▶ **THE TASK**: In the records that follow, find the line with "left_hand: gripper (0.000"; from there, retype every line exactly through the line with "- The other", which also belongs to the answer.

Top of EXTRACTED DATA

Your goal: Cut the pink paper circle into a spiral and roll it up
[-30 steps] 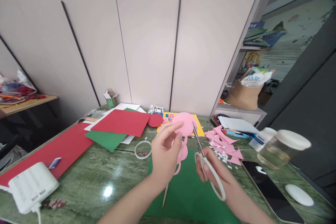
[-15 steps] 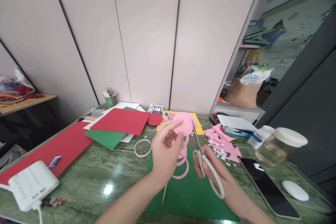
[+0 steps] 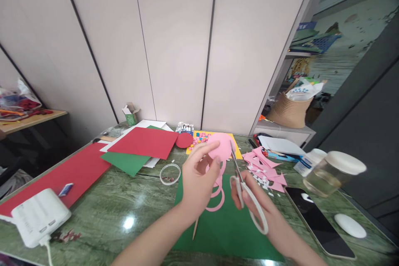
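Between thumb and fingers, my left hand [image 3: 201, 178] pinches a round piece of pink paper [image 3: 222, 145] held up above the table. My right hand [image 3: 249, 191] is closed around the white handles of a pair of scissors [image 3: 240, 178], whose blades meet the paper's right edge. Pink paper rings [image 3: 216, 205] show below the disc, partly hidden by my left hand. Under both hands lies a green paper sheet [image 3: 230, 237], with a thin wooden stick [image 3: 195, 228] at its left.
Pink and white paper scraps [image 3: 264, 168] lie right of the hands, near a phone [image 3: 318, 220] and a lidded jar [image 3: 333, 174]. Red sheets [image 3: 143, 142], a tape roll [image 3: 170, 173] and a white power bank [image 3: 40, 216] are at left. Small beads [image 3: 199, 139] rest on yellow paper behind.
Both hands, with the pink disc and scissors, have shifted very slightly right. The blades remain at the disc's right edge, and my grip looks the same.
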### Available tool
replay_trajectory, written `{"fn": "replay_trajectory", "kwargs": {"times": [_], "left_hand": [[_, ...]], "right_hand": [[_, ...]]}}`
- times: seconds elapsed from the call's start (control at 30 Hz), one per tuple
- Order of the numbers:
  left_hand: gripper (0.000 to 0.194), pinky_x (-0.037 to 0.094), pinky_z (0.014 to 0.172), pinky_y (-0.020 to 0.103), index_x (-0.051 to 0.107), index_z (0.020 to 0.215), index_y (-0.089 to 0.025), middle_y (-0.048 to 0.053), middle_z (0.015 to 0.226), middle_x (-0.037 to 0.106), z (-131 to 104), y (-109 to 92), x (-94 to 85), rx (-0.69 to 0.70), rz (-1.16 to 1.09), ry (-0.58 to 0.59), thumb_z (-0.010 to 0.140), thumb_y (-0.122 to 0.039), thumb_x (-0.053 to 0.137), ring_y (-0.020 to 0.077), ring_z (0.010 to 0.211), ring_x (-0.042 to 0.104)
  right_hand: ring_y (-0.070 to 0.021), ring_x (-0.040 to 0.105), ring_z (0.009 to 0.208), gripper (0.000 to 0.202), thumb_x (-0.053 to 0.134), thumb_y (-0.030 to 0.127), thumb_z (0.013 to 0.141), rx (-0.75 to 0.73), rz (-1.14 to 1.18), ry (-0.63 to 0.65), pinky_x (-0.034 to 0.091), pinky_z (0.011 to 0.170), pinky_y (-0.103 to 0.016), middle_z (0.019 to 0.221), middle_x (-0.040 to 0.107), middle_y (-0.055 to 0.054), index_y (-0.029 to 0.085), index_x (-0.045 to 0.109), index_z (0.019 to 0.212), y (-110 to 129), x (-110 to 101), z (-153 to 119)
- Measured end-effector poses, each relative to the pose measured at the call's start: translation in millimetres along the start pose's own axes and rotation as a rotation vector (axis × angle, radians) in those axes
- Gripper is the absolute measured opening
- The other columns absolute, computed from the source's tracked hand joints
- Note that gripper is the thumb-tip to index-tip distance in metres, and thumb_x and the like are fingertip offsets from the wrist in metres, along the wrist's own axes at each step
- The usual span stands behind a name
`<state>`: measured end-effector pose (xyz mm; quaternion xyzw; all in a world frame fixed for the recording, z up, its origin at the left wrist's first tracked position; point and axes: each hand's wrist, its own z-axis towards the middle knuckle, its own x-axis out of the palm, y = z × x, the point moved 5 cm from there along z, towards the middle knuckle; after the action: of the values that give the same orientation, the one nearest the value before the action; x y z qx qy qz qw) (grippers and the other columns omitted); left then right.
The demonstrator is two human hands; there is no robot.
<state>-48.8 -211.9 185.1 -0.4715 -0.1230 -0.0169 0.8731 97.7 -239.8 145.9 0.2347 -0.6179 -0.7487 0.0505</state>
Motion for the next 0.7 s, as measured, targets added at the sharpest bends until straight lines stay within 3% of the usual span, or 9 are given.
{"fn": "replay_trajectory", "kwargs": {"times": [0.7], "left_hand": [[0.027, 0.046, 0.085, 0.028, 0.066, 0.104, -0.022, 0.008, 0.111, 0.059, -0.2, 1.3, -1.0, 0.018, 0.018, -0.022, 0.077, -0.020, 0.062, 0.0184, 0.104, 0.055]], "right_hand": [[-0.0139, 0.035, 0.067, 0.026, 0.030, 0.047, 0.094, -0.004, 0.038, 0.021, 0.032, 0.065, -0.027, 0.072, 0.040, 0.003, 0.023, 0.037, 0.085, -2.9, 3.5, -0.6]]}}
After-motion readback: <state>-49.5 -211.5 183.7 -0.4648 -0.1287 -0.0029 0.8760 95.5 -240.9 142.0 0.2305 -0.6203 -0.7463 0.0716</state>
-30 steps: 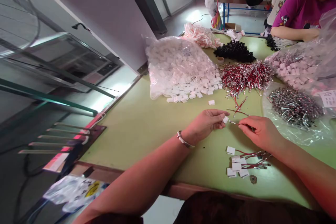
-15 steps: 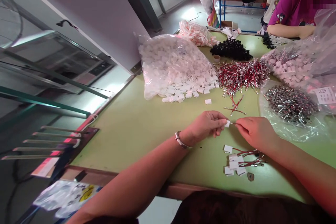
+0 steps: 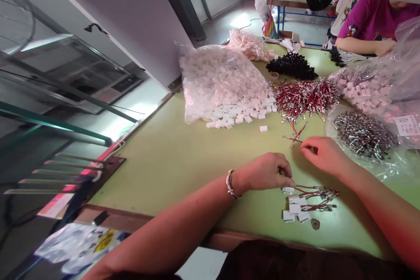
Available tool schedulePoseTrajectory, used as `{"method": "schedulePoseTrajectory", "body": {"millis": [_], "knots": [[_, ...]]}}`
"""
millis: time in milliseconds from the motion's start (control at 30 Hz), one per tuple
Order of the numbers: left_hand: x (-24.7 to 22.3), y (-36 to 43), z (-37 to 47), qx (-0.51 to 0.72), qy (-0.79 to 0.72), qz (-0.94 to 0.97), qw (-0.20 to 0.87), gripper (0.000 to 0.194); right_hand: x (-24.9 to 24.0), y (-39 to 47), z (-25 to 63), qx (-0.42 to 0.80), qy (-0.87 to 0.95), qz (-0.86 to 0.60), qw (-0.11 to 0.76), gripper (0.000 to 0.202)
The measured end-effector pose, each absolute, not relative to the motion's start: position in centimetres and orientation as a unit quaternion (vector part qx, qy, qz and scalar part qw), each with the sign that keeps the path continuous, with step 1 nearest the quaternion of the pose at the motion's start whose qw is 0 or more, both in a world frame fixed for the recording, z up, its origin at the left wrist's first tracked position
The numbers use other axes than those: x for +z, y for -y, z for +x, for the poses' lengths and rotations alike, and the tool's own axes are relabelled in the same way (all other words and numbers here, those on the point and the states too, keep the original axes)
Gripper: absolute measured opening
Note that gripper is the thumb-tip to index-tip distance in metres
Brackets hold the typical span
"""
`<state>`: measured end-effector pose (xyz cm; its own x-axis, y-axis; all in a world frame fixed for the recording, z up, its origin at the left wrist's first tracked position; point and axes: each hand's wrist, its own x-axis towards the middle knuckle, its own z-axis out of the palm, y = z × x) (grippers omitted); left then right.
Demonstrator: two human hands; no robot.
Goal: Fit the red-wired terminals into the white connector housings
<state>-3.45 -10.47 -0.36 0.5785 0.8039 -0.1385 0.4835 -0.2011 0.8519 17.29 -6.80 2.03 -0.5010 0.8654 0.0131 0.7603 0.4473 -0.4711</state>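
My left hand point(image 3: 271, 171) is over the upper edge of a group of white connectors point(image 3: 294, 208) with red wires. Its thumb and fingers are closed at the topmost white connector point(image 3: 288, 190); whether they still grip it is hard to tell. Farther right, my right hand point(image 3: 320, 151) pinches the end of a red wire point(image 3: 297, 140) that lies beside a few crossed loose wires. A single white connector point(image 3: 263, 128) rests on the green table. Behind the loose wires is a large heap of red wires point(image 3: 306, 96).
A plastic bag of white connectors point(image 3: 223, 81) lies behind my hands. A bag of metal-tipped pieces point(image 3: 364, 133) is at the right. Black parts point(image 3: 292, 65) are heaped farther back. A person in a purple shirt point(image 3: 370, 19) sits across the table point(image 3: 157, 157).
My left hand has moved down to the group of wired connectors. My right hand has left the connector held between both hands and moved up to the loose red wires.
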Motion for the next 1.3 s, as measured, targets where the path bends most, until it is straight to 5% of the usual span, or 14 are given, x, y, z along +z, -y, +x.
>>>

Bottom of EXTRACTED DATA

▶ **TASK OUTPUT**:
  left_hand: gripper (0.000 to 0.194), pinky_x (-0.037 to 0.094), pinky_z (0.014 to 0.172), pinky_y (-0.020 to 0.103), index_x (-0.051 to 0.107), index_z (0.020 to 0.215), index_y (-0.089 to 0.025), middle_y (-0.048 to 0.053), middle_z (0.015 to 0.226), middle_x (-0.037 to 0.106), z (-131 to 104), y (-109 to 92), x (-94 to 85), rx (-0.69 to 0.70), rz (-1.16 to 1.09), ry (-0.58 to 0.59), thumb_z (-0.010 to 0.140), thumb_y (-0.122 to 0.039), thumb_x (-0.053 to 0.137), ring_y (-0.020 to 0.077), ring_z (0.010 to 0.211), ring_x (-0.042 to 0.104)
  right_hand: ring_y (-0.070 to 0.021), ring_x (-0.040 to 0.105), ring_z (0.009 to 0.208), gripper (0.000 to 0.202), thumb_x (-0.053 to 0.134), thumb_y (-0.030 to 0.127), thumb_z (0.013 to 0.141), rx (-0.75 to 0.73), rz (-1.14 to 1.18), ry (-0.63 to 0.65), pinky_x (-0.034 to 0.091), pinky_z (0.011 to 0.170), pinky_y (-0.103 to 0.016), middle_z (0.019 to 0.221), middle_x (-0.040 to 0.107), middle_y (-0.055 to 0.054), index_y (-0.029 to 0.085), index_x (-0.045 to 0.109), index_z (0.019 to 0.212), y (-110 to 129), x (-110 to 101), z (-153 to 119)
- Measured end-effector poses, each relative to the pose measured at the call's start: translation in millimetres along the start pose's own axes and rotation as a rotation vector (axis × angle, radians) in those axes
- Gripper is the absolute measured opening
- The other columns absolute, computed from the source's tracked hand joints

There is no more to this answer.